## EXERCISE DIRECTIONS
Everything from the first line of the data through the line with "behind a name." is to be echoed exactly, minus the pictures.

## SUPPLIED DATA
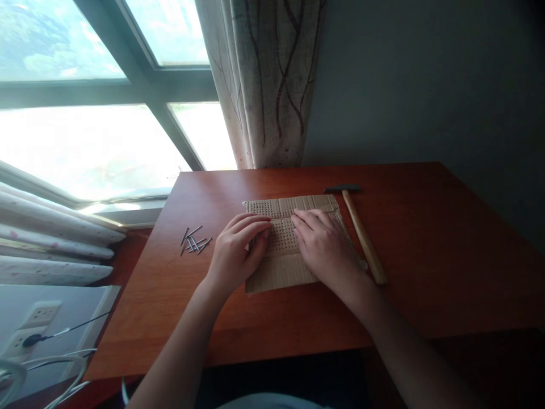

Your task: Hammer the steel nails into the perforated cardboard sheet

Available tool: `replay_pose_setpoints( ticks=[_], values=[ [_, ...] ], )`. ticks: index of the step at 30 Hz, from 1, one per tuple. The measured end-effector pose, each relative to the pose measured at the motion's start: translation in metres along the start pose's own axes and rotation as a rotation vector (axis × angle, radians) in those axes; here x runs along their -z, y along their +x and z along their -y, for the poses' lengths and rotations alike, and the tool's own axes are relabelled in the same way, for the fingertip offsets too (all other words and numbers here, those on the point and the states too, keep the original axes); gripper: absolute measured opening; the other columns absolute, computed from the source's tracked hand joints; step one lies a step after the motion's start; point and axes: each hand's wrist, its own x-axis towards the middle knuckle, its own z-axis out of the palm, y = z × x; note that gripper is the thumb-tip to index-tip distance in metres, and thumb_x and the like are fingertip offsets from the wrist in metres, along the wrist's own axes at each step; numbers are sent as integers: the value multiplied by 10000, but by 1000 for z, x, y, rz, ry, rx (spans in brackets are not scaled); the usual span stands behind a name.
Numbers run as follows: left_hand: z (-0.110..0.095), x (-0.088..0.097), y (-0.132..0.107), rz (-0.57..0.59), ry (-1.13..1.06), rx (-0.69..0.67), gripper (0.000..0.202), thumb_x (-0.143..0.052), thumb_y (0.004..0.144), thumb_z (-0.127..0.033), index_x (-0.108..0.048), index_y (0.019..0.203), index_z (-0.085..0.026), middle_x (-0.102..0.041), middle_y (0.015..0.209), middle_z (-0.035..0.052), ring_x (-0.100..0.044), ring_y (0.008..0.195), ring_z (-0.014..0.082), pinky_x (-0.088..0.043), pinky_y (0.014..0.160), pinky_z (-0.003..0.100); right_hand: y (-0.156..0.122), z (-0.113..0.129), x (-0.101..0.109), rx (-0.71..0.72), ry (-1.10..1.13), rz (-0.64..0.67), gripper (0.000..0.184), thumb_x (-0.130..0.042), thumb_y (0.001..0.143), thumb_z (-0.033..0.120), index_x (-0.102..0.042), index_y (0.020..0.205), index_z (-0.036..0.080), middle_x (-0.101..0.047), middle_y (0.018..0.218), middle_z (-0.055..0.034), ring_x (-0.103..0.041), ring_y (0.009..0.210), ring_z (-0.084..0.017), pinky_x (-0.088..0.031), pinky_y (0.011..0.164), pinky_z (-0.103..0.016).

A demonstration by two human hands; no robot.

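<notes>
A piece of corrugated cardboard lies on the wooden table, with rows of small dark holes across its upper and middle parts. Over its left side rests my left hand, closed, thumb and fingertips brought together above the holes; anything between them is hidden. My right hand lies palm down on the right part of the cardboard, its fingers stretched toward the holes. Just right of the cardboard is a hammer with a wooden handle, its dark head at the far end. Several loose nails lie left of my left hand.
The brown table reaches back toward a dark wall and a patterned curtain. A bright window stands at the left. Below it, a wall socket holds a black plug, with white cables near the table's left front corner.
</notes>
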Motion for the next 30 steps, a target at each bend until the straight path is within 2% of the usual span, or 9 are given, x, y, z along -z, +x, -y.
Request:
replay_pose_setpoints(
  ticks=[4,8,11,15,18,21,26,30],
  values=[
    [12,6,-8,-115,99,71,212,-576,925,-142,-723,1068,-197,-751,1127,67,-685,1072,212,-536,972,368,0,0,0,6,7,0,365,-453,1017,194,-649,1311,106,-649,1360,-107,-543,1204,-275,-480,1021,-445],
    [24,10,-17,-126,178,157,225,-570,939,-200,-710,1115,-201,-728,1194,67,-688,1089,217,-540,970,363,0,0,0,8,10,-2,356,-465,1012,192,-654,1303,114,-652,1350,-114,-546,1202,-276,-481,1016,-449],
    [30,18,-25,-79,303,225,261,-555,953,-262,-692,1169,-212,-712,1235,63,-688,1080,232,-550,930,363,0,0,0,8,12,-12,354,-468,1013,194,-653,1304,114,-651,1349,-117,-545,1203,-277,-484,1011,-451],
    [37,44,-43,58,613,352,290,-532,962,-348,-694,1168,-223,-705,1241,64,-683,1047,282,-533,838,385,0,1,0,6,5,-9,359,-456,1018,193,-648,1309,105,-648,1352,-119,-542,1206,-279,-482,1012,-452],
    [45,66,-60,61,758,490,314,-516,968,-393,-685,1178,-232,-707,1209,61,-695,972,267,-500,749,358,0,2,1,4,-10,-2,358,-442,1023,192,-651,1299,103,-648,1350,-111,-543,1200,-280,-474,1018,-453],
    [54,80,-73,90,804,569,316,-506,967,-421,-688,1150,-238,-713,1157,52,-697,938,251,-466,695,334,2,2,1,7,-19,-2,350,-446,1021,192,-655,1290,110,-650,1345,-110,-545,1199,-279,-470,1018,-451],
    [60,80,-78,163,787,623,322,-486,966,-416,-683,1148,-238,-710,1147,65,-693,941,250,-451,703,333,10,-2,-3,17,-20,-3,352,-436,1024,200,-656,1287,118,-651,1337,-117,-544,1194,-284,-477,997,-451],
    [60,75,-73,137,770,687,328,-478,956,-398,-680,1139,-217,-712,1134,88,-691,933,250,-454,726,336,19,-5,-8,26,-13,-13,350,-427,1026,205,-669,1270,138,-655,1326,-123,-544,1184,-284,-483,976,-452]
  ],
)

## RESPONSE TO THIS EXERCISE
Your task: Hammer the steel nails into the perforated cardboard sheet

Available tool: `replay_pose_setpoints( ticks=[_], values=[ [_, ...] ], )`. ticks: index of the step at 30 Hz, from 1, one per tuple. The measured end-effector pose, each relative to the pose measured at the motion's start: translation in metres along the start pose's own axes and rotation as a rotation vector (axis × angle, radians) in those axes; here x runs along their -z, y along their +x and z along their -y, for the poses' lengths and rotations alike, and the tool's own axes are relabelled in the same way, for the fingertip offsets too (all other words and numbers here, those on the point and the states too, keep the original axes); gripper: absolute measured opening; the other columns absolute, computed from the source's tracked hand joints; step one lies a step after the motion's start; point and axes: each hand's wrist, its own x-axis towards the middle knuckle, its own z-axis out of the palm, y = z × x; note that gripper is the thumb-tip to index-tip distance in metres, and thumb_x and the like are fingertip offsets from the wrist in metres, along the wrist's own axes at each step; numbers are sent as integers: the value multiplied by 10000, but by 1000 for z, x, y, rz, ry, rx (spans in brackets are not scaled); the usual span stands behind a name.

The answer to this exercise has been written out completely.